More precisely, The setting could be formulated as,
$min. F_{\lambda}(p)$ over permutation matrices $P$
Here $F_{\lambda}(p)$=$\lambda *F_{0}(p)+(1-\lambda)F_{1}(p)$
where both $F_{0}(p)$ and $F_{1}(p)$ are quadratic (Frobineous norm) and $F_{0}(p)$ is convex, $F_{1}(p)$ is concave. Thus their combination can be neither convex nor concave.
The objective function comes from the paper A Path Following Algorithm for the Graph Matching Problem, the ultimate goal is to find a good permutation matrix $P$ for the graph matching problem.

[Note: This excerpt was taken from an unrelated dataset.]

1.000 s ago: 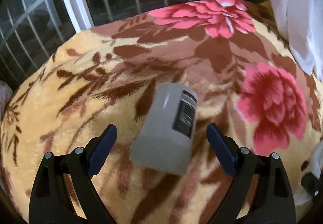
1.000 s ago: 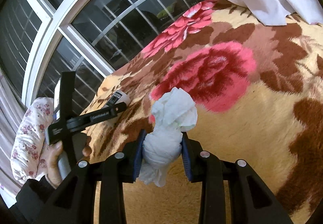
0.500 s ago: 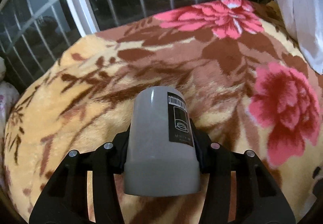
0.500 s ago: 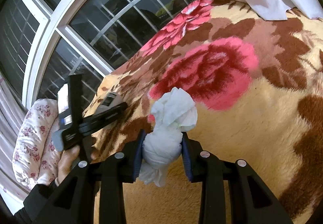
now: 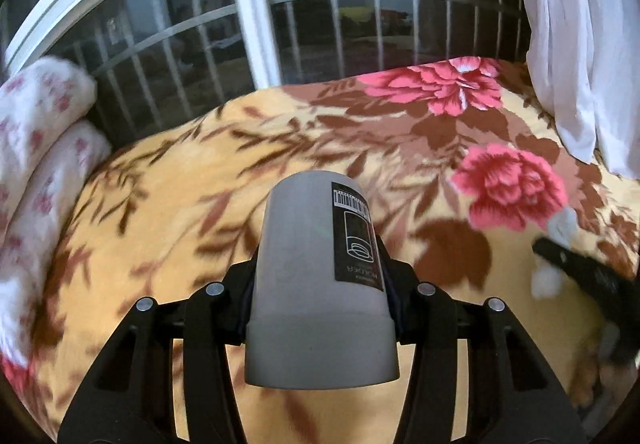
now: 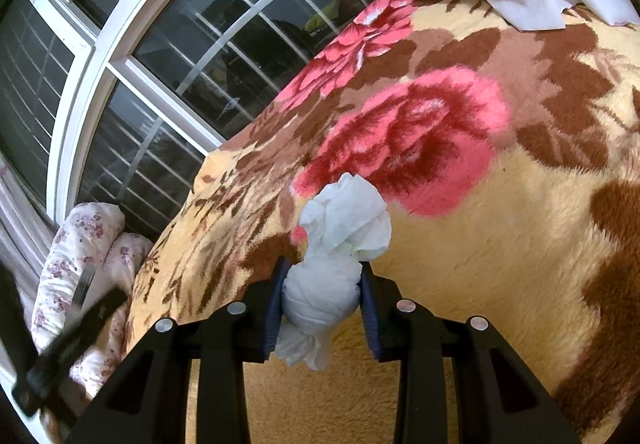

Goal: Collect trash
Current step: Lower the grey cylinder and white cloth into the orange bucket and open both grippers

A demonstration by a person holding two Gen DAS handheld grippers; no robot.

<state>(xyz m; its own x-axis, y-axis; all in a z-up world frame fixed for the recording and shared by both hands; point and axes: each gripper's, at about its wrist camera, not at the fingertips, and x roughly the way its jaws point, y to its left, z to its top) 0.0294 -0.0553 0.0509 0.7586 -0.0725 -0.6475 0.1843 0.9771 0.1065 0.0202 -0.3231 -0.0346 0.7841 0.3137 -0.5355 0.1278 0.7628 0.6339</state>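
while left gripper [image 5: 320, 276] clamps grey container [image 5: 320, 284], right gripper [image 6: 322, 304] jaws pinch tissue wad [image 6: 332, 264]

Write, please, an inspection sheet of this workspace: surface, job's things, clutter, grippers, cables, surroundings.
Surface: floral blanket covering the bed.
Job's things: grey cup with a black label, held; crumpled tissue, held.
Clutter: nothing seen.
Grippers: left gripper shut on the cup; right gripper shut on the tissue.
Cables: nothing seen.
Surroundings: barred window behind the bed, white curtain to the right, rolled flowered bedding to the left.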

The idea of the author is briefly as follows,
- relax the domain of the $F_{0},F_{1}$ to double stochastic matrices $D$
- set $\lambda$ to 1. Since $F_{0}$ is convex, we can minimize $F_{0}$ efficiently to get the minimum $X^{cur}$
- increase $\lambda$ iteratively to 1. In each iteration, optimize this $F_{\lambda}$ to a local minima using $X^{cur}$ as starting point.
- update $X^{cur}$ to the newly local minima in step 3
- when $\lambda=1$, since $F_{1}$ is concave, the local minima must be a permutation matrix.
In a theoretical perspective, the algorithm can be used as a way to solve the graph isomorphism problem. So I want to investigate in detail the running time of the algorithm. As the approximation graph isomorphism is NP-hard in general.
Thanks in advance.